■ **Exercise details**
Go to the line below containing "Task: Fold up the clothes" and print exactly from there through the line containing "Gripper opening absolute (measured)", both included. Print nothing else.

■ **Data entries**
※ ※ ※
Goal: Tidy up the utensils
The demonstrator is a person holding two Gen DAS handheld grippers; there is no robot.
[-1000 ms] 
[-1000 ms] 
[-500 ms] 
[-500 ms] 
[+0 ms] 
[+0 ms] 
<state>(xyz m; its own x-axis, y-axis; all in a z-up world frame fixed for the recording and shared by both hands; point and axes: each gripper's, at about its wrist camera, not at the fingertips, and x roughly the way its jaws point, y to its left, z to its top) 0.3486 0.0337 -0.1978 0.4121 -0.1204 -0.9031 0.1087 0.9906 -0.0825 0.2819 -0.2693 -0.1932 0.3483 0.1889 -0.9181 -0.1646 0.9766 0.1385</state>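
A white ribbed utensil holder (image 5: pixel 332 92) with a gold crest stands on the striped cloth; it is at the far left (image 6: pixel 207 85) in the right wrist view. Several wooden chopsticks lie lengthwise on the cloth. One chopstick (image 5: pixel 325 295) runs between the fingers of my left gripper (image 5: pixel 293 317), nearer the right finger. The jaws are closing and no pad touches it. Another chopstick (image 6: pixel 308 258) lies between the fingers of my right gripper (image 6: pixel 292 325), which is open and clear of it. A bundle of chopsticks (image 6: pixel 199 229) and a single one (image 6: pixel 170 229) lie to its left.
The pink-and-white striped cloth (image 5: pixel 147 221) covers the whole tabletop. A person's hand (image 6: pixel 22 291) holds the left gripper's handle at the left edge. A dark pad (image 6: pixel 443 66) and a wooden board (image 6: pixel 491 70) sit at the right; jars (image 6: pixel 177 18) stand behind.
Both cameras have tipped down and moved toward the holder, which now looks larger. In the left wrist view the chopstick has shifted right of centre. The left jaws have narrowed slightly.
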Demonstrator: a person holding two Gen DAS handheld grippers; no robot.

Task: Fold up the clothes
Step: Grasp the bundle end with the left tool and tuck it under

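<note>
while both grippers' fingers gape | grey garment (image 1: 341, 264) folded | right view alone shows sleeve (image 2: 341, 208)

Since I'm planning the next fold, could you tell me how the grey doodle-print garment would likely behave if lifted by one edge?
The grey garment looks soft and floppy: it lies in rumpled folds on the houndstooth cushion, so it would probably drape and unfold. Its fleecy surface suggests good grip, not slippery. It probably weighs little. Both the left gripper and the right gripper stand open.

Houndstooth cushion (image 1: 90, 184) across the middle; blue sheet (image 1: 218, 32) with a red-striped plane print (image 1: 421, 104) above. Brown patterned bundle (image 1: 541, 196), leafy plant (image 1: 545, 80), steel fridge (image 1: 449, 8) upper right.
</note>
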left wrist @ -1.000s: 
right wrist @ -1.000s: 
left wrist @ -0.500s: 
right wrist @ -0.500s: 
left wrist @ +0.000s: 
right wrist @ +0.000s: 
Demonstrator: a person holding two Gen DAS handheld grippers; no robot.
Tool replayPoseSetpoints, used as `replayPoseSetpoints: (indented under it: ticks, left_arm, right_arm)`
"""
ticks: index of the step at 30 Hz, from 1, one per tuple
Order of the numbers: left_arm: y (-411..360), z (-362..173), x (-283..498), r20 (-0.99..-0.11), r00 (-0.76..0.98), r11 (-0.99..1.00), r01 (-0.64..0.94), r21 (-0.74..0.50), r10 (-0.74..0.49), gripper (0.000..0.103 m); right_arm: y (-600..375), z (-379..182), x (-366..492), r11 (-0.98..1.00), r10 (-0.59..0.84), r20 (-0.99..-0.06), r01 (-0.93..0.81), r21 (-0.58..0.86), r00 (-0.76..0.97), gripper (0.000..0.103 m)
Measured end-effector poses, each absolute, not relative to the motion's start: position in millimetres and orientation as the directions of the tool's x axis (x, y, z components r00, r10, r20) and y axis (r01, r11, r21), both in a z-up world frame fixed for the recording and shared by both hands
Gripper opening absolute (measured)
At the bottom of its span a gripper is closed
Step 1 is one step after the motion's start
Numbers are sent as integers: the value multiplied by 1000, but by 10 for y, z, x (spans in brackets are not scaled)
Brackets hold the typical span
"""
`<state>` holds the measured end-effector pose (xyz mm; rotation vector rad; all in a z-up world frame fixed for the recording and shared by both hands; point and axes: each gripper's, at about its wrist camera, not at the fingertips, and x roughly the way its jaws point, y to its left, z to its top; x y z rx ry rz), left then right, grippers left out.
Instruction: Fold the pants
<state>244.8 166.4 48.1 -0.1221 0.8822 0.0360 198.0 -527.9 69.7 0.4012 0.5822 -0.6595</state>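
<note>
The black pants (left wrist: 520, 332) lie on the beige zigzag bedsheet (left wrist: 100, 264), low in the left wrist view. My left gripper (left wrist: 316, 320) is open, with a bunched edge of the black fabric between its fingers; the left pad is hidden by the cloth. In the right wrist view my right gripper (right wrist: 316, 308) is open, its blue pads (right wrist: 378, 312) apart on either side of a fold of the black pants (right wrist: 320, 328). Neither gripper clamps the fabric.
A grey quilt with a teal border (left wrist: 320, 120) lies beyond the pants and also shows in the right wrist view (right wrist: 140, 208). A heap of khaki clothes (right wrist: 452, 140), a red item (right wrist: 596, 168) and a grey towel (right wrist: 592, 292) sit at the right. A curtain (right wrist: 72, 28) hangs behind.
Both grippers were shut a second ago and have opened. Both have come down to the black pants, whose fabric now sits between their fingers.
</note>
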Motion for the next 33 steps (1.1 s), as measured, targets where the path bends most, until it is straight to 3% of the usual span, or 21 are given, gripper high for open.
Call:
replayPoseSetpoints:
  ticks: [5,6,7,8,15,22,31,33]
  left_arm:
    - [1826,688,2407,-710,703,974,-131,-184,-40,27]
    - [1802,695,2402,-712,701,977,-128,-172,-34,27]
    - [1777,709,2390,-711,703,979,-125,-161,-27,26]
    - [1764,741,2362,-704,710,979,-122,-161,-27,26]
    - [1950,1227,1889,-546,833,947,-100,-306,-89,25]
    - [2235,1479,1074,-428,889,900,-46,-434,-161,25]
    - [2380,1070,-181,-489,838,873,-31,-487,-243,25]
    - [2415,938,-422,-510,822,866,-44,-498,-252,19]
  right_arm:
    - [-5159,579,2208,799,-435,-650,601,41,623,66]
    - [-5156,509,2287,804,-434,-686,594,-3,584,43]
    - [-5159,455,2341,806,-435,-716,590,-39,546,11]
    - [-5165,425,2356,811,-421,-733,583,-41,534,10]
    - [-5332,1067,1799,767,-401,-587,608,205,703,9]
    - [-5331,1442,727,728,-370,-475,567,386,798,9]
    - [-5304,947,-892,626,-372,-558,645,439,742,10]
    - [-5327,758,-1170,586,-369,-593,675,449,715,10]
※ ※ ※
■ **Response below**
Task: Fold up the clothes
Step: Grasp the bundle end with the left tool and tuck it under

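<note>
while both grippers' fingers gape | grey garment (image 1: 341, 264) folded | right view alone shows sleeve (image 2: 341, 208)

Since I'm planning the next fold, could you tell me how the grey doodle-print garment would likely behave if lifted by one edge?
The grey garment looks soft and floppy: it lies in rumpled folds on the houndstooth cushion, so it would probably drape and unfold. Its fleecy surface suggests good grip, not slippery. It probably weighs little. Both the left gripper and the right gripper stand open.

Houndstooth cushion (image 1: 90, 184) across the middle; blue sheet (image 1: 218, 32) with a red-striped plane print (image 1: 421, 104) above. Brown patterned bundle (image 1: 541, 196), leafy plant (image 1: 545, 80), steel fridge (image 1: 449, 8) upper right.
</note>
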left wrist @ -1.000s: 
right wrist @ -1.000s: 
left wrist @ -0.500s: 
right wrist @ -0.500s: 
left wrist @ +0.000s: 
right wrist @ +0.000s: 
Demonstrator: a person holding two Gen DAS handheld grippers; no robot.
Tool replayPoseSetpoints, used as `replayPoseSetpoints: (indented under it: ticks, left_arm, right_arm)`
"""
ticks: index of the step at 30 Hz, from 1, one per tuple
Order of the numbers: left_arm: y (-411..360), z (-362..173), x (-283..498), r20 (-0.99..-0.11), r00 (-0.76..0.98), r11 (-0.99..1.00), r01 (-0.64..0.94), r21 (-0.74..0.50), r10 (-0.74..0.49), gripper (0.000..0.103 m); right_arm: y (-600..375), z (-379..182), x (-366..492), r11 (-0.98..1.00), r10 (-0.59..0.84), r20 (-0.99..-0.06), r01 (-0.93..0.81), r21 (-0.58..0.86), r00 (-0.76..0.97), gripper (0.000..0.103 m)
Measured end-effector poses, each absolute, not relative to the motion's start: position in millimetres and orientation as the directions of the tool's x axis (x, y, z components r00, r10, r20) and y axis (r01, r11, r21), both in a z-up world frame fixed for the recording and shared by both hands
Gripper opening absolute (measured)

The exercise is finished and nothing remains.